In addition, a body region 170 is formed in the second well region 140, and the body region 170 has the second conductivity type (e.g., N-type) and preferably has a doping concentration greater than that of the second well region 140. In one embodiment, the body region 170 preferably does not directly contact the drain region 150 disposed in the first well region 130. For example, the insulating structure 191 and the insulating structure 193 may be disposed on two opposite sides of the body region 170, and the insulating structure 193 and the insulating structure 195 may be disposed on two opposite sides of the drain region 150, such that the insulating structure 193 is sandwiched between the drain region 150 and the body region 170, and the drain region 150 and the body region 170 are electrically isolated from each other, as shown in fig. 2. In one embodiment, the body region 170 may be annular, such as a rectangular frame as shown in fig. 1, and may surround the periphery of the drain region 150 and the source region 160. However, it should be understood by those skilled in the art that in other embodiments, the substrate region may have other shapes, such as square, circular, racetrack-shaped, or other suitable shapes, and the like, and is not limited to the shape shown in fig. 1. In addition, a gate electrode 210 is disposed on the substrate 110, and the gate electrode 210 may include a gate dielectric layer 211 and a gate electrode layer 213 sequentially stacked on the substrate 110, wherein the gate electrode layer 213 is, for example, a polysilicon gate layer or a metal gate layer, but not limited thereto. The gate 210 is located between the source region 160 and the drain region 150. In the present embodiment, one side of the gate 210 partially covers the second well 140 in the substrate 110 and is adjacent to the source region 160, and the other side of the gate 210 partially covers the first well 130 and the insulating structure 195 without directly contacting the drain region 150.

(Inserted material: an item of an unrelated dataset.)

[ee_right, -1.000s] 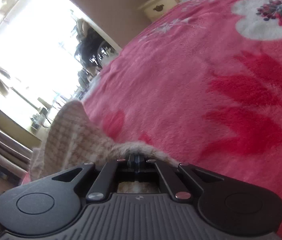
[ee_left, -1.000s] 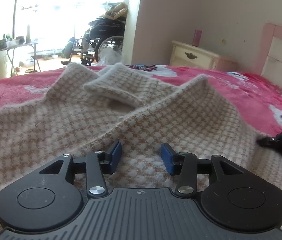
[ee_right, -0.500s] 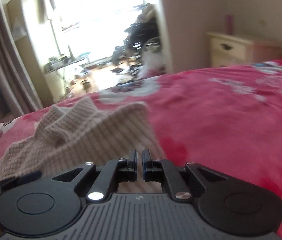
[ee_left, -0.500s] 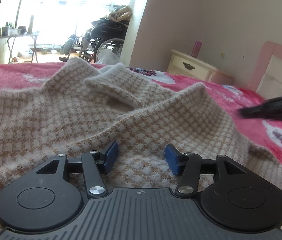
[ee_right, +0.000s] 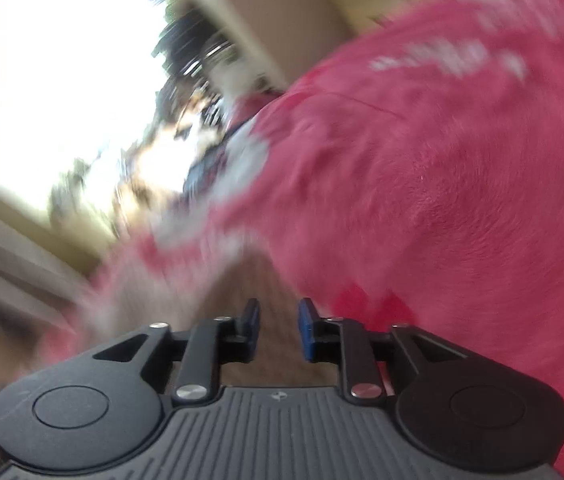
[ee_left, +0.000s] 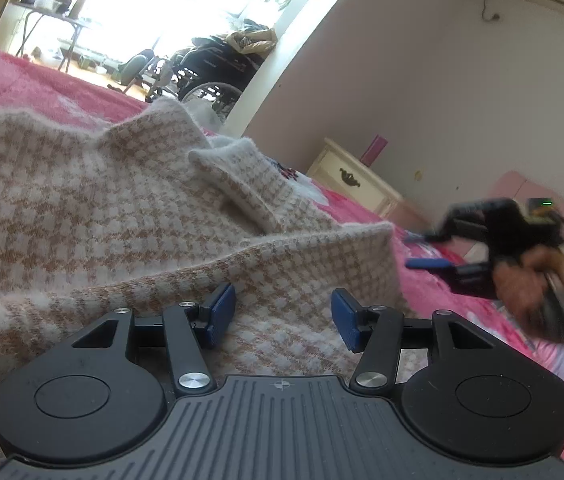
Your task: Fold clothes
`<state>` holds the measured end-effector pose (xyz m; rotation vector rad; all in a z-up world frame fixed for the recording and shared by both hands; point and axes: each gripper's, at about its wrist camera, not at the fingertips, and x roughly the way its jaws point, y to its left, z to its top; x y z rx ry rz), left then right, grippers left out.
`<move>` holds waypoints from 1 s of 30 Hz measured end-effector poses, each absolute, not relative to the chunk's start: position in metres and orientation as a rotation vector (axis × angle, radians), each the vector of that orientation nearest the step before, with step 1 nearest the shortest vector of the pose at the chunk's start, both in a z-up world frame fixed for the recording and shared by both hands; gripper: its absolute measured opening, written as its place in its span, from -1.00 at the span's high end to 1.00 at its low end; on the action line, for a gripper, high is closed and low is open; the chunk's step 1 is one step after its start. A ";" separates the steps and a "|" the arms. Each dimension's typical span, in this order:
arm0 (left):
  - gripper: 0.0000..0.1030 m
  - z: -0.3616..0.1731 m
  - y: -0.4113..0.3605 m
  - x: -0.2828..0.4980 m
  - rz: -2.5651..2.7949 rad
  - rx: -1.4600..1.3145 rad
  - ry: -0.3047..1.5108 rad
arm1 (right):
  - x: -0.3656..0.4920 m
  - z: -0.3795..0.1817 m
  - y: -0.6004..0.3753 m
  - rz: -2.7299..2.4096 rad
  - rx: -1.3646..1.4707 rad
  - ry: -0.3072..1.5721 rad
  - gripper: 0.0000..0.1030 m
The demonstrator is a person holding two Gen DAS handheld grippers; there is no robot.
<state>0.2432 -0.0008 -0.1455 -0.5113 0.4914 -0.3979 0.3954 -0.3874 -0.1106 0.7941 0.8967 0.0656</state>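
A beige and tan houndstooth sweater (ee_left: 82,216) lies rumpled on the pink bed, its collar (ee_left: 250,184) standing up toward the far side. My left gripper (ee_left: 284,312) hovers low over the near part of the knit, open, with only fabric below the blue pads. In the same view my right gripper (ee_left: 426,248) hangs blurred beyond the sweater's right corner, held by a hand (ee_left: 530,284). The right wrist view is badly blurred: that gripper (ee_right: 279,320) has its jaws opening, nothing between them, with a beige smear of sweater (ee_right: 242,280) under them.
The pink flowered blanket (ee_right: 442,160) covers the bed. A cream nightstand (ee_left: 354,184) with a pink object stands by the far wall, beside a pink headboard (ee_left: 522,192). A wheelchair (ee_left: 210,68) and a folding table (ee_left: 50,20) stand in the bright room beyond.
My right gripper let go of the sweater edge, lifted away and its jaws parted. The left gripper rolled and shifted a little over the knit, staying open.
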 end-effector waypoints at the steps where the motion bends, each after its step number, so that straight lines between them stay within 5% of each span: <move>1: -0.04 -0.146 0.000 0.243 -0.399 -0.514 0.490 | 0.409 -0.113 -0.395 0.050 0.887 0.918 0.29; 7: -0.04 -0.147 0.003 0.243 -0.407 -0.537 0.481 | 0.467 -0.131 -0.403 0.017 1.078 1.126 0.23; 13: -0.04 -0.148 0.005 0.243 -0.412 -0.550 0.476 | 0.495 -0.122 -0.380 0.016 0.952 1.263 0.21; 18: -0.04 -0.148 0.006 0.242 -0.416 -0.559 0.474 | 0.502 -0.103 -0.342 0.026 0.616 1.287 0.53; 22: -0.04 -0.149 0.006 0.243 -0.418 -0.568 0.473 | 0.492 -0.080 -0.298 0.127 0.136 1.196 0.66; 29: -0.04 -0.149 0.007 0.242 -0.419 -0.571 0.471 | 0.413 -0.114 -0.195 0.280 -1.214 0.776 0.76; 30: -0.04 -0.149 0.008 0.242 -0.419 -0.572 0.470 | 0.403 -0.129 -0.191 0.252 -1.391 0.660 0.97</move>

On the other hand, a buried layer (buried layer)120 is disposed in the substrate 110 and located under the first well 130 and the second well 140. The buried layer 120 may have the second conductivity type (e.g., N-type) and a higher doping concentration than the first well region 130 and the second well region 140. In the present embodiment, the buried layer 120 and the second well region 140 in the substrate 110 together serve as an isolation layer of the high voltage semiconductor device 100, so as to prevent current from directly penetrating (punch through) the bottom or the interior of the substrate 110 from the first well region 130, thereby affecting the device performance of the high voltage semiconductor device 100. It should be noted that the high voltage semiconductor device 100 of the present embodiment further includes at least one concentration modulated region (concentration modulated region)121 partially disposed in the buried layer 120. The high voltage semiconductor device 100 of the present embodiment selects two concentration modulation regions 121 separated from each other in the local buried layer 120 as an implementation mode for illustration, but not limited thereto. It should be easily understood by those skilled in the art that the number of the concentration modulation regions may be further adjusted according to the actual device requirements, for example, only a single concentration modulation region is disposed in the local buried layer 120 or more than two concentration modulation regions are disposed.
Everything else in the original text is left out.